### Assignment
Please report every line from the material that contains the word "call".

### Given data

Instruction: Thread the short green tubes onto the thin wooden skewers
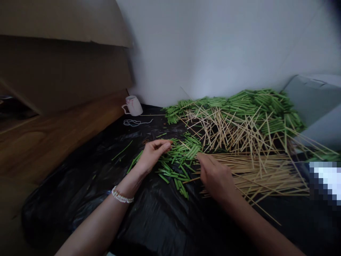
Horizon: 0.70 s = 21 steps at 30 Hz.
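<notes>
Over a loose pile of cut green stem pieces [173, 174], my left hand [153, 154] is closed, thumb and index finger pinched together. What sits between those fingertips is too small to make out. My right hand [215, 176] is closed around a thin wooden skewer [185, 145], whose end points up and left toward the left hand. Beneath and beside the right hand lies a bundle of bare wooden skewers [266, 181]. Behind both hands, a large heap of green stem pieces [239, 103] is threaded on skewers with their wooden ends sticking out toward me.
Black plastic sheeting [93, 185] covers the work surface. A white mug [134, 106] stands at the back left, with a tangled pale string [133, 123] before it. A cardboard box [64, 64] rises at the left. A pale container [314, 99] stands behind the heap at right.
</notes>
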Tool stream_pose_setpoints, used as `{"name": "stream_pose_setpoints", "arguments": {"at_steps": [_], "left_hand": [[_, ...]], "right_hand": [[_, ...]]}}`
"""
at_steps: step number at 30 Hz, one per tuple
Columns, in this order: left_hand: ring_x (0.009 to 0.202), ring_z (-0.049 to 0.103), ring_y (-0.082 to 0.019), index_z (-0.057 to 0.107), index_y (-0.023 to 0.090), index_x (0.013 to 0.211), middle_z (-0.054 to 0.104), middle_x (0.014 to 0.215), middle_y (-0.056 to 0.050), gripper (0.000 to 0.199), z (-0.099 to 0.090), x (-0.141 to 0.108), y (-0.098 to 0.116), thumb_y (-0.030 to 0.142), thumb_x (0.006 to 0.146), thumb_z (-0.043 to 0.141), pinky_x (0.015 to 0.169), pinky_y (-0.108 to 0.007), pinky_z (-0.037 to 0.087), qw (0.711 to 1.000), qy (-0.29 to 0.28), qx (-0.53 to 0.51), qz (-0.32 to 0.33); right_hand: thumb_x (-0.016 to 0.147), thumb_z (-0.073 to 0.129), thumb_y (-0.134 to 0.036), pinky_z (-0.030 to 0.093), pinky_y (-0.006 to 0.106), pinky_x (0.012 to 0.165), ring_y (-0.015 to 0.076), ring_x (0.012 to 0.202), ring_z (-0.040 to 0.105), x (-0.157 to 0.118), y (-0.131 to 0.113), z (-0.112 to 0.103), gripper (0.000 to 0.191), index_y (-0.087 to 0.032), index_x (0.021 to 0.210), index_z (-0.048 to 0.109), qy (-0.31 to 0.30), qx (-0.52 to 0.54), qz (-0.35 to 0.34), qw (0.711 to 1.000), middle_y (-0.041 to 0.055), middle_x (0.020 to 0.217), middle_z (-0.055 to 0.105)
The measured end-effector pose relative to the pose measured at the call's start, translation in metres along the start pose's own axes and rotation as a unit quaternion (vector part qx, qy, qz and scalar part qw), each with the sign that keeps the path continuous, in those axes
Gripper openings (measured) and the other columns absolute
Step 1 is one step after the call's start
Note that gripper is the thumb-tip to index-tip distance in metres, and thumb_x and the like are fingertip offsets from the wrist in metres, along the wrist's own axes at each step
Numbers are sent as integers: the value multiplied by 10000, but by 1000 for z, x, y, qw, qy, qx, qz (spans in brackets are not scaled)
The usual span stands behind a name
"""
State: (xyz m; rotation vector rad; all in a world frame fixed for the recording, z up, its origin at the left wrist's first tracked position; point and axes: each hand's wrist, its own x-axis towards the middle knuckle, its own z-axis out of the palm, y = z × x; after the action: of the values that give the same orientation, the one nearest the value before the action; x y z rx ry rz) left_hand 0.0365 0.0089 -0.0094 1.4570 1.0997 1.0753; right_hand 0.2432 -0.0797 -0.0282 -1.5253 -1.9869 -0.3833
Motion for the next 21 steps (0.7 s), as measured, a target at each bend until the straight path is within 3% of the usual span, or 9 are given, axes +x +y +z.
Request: {"name": "stream_pose_setpoints", "arguments": {"at_steps": [2, 6, 12, 16, 21], "left_hand": [[860, 627, -218, 761, 173, 873, 730, 912, -89, 248, -7, 6, -5, 388, 761, 708, 834, -330, 439, 993, 24, 103, 57], [954, 590, -239, 757, 228, 937, 714, 975, -85, 201, -7, 9, -18, 340, 838, 622, 931, -376, 369, 951, -42, 264, 157], [1113, 487, -265, 723, 267, 1045, 675, 1119, -87, 250, 0, 7, -27, 352, 891, 544, 990, -435, 266, 892, -115, 388, 202], [1050, 515, -264, 739, 245, 975, 695, 1021, -98, 205, -2, 9, -28, 312, 871, 576, 966, -427, 290, 902, -74, 370, 208], [923, 533, -259, 739, 246, 752, 686, 813, -68, 61, -8, 8, -18, 303, 731, 732, 902, -373, 359, 944, 46, 261, 197]], "right_hand": [[886, 417, -104, 434, 233, 610, 142, 762, 642, 0, 4, 1, 311, -144, 1113, 626, 5, -11, 7, 1000, 55, 961, 707], [889, 410, -104, 448, 233, 643, 141, 777, 641, -1, 2, 3, 319, -136, 1121, 628, -4, -10, -4, 1000, 66, 979, 708], [898, 408, -117, 439, 232, 632, 138, 746, 635, -2, -1, 3, 325, -146, 1131, 633, -18, -16, -1, 1000, 60, 906, 705], [896, 417, -129, 404, 240, 587, 138, 712, 626, -2, -1, 3, 314, -158, 1120, 636, -13, -22, -6, 1000, 39, 861, 698], [888, 422, -125, 380, 251, 567, 133, 674, 613, -2, -1, 2, 307, -158, 1100, 641, -2, -22, -13, 1000, 30, 826, 689]]}}
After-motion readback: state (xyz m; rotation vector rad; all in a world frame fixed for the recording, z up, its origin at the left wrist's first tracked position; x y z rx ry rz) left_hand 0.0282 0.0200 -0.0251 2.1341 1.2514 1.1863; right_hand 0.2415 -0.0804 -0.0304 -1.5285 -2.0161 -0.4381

### Exercise solution
The measured end-effector pose relative to the pose measured at the call's start, translation in metres along the start pose's own axes and rotation as a unit quaternion (vector part qx, qy, qz and scalar part qw), each with the sign that keeps the path continuous, in those axes
Step 1 is one step after the call's start

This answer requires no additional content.